Well anyway things got really bad around here I acually punched him in his face several times and called his parents to come get him. his reason for this was addiction to texting or sexting and that none of that means anythin to him that me and the kids are his life he confessed to me that his whole life he has always had some kind of addiction drugs alcohol video games always picking up a new addiction to cure his other one.
I love this man with all I am and his smile can melt my heart he has asked for my forgiveness and swears to stop he said he will seek help and his sister is helping him with that. He changed his phone number and closed down his facebbok and other social media sites. He said that I did nothing to cause this that no one knew and now that it is all out in the open he feels nothing but shame and regret. Can he be helped can we rebuild the tust that has been broken?


----------



## Chris Taylor (Jul 22, 2010)

He needs help with his addictive behavior.

You need help with your violent reactions.

You should both be in counseling.


----------



## turtle05lj (Aug 13, 2012)

I agree.

I have a very addictive personality as well. Through counseling (and the ever important continued counseling) I have learned how to cope with it. He will need this counseling for the rest of his life if his personality is such (which it sounds like he does). 

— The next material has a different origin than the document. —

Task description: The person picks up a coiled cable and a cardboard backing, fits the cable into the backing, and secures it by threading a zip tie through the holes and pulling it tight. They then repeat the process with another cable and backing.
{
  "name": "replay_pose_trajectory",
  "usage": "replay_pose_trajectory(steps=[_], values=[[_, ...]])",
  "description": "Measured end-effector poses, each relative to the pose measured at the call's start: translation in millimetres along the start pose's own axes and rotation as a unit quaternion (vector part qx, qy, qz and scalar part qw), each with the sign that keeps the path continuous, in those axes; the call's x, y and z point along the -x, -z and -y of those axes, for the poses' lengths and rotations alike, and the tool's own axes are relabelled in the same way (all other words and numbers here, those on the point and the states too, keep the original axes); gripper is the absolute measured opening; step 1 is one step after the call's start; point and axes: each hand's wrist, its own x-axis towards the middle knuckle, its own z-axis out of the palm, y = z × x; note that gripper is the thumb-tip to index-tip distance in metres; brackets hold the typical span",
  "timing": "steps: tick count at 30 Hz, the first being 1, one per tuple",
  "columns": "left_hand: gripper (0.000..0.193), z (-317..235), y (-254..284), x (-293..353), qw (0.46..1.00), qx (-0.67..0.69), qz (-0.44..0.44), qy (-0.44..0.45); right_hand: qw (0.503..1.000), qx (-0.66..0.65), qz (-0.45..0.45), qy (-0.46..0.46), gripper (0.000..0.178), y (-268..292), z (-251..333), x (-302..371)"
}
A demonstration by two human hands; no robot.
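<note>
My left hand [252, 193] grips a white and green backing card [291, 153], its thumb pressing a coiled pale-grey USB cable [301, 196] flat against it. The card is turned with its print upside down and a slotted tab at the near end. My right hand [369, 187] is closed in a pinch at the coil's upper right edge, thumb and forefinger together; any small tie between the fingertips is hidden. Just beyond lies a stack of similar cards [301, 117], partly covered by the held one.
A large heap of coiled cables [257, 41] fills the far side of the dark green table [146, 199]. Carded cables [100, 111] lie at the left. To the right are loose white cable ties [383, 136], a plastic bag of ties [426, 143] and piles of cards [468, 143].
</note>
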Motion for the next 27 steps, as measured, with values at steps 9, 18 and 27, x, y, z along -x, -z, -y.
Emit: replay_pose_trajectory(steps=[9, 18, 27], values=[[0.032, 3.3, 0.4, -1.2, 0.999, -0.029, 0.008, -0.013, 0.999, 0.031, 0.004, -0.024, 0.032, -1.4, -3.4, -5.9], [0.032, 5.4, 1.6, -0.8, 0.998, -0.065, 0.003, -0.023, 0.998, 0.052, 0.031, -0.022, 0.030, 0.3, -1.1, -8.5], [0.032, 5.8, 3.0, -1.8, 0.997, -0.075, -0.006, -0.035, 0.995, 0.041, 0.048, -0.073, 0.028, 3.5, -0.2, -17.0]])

I used to be the kind of person that shunned the word counseling but see now how it can help a person and definitely a relationship even in the happy healthy stages.

Best of luck to you!!


----------



## wiigirl (Jun 14, 2012)

Chris Taylor said:


> He needs help with his addictive behavior.
> 
> You need help with your violent reactions.
> 
> You should both be in counseling.


Counseling...








_Posted via Mobile Device_


----------



## cloudwithleggs (Oct 13, 2011)

getting through said:


> Well anyway things got really bad around here I acually punched him in his face several times and called his parents to come get him.


  

See some people see sexting as just another form of porn, normally pictures are shared, skype maybe aswell.

Are you certain he didn't meet any for sex?

It most likely didn't mean anything to him.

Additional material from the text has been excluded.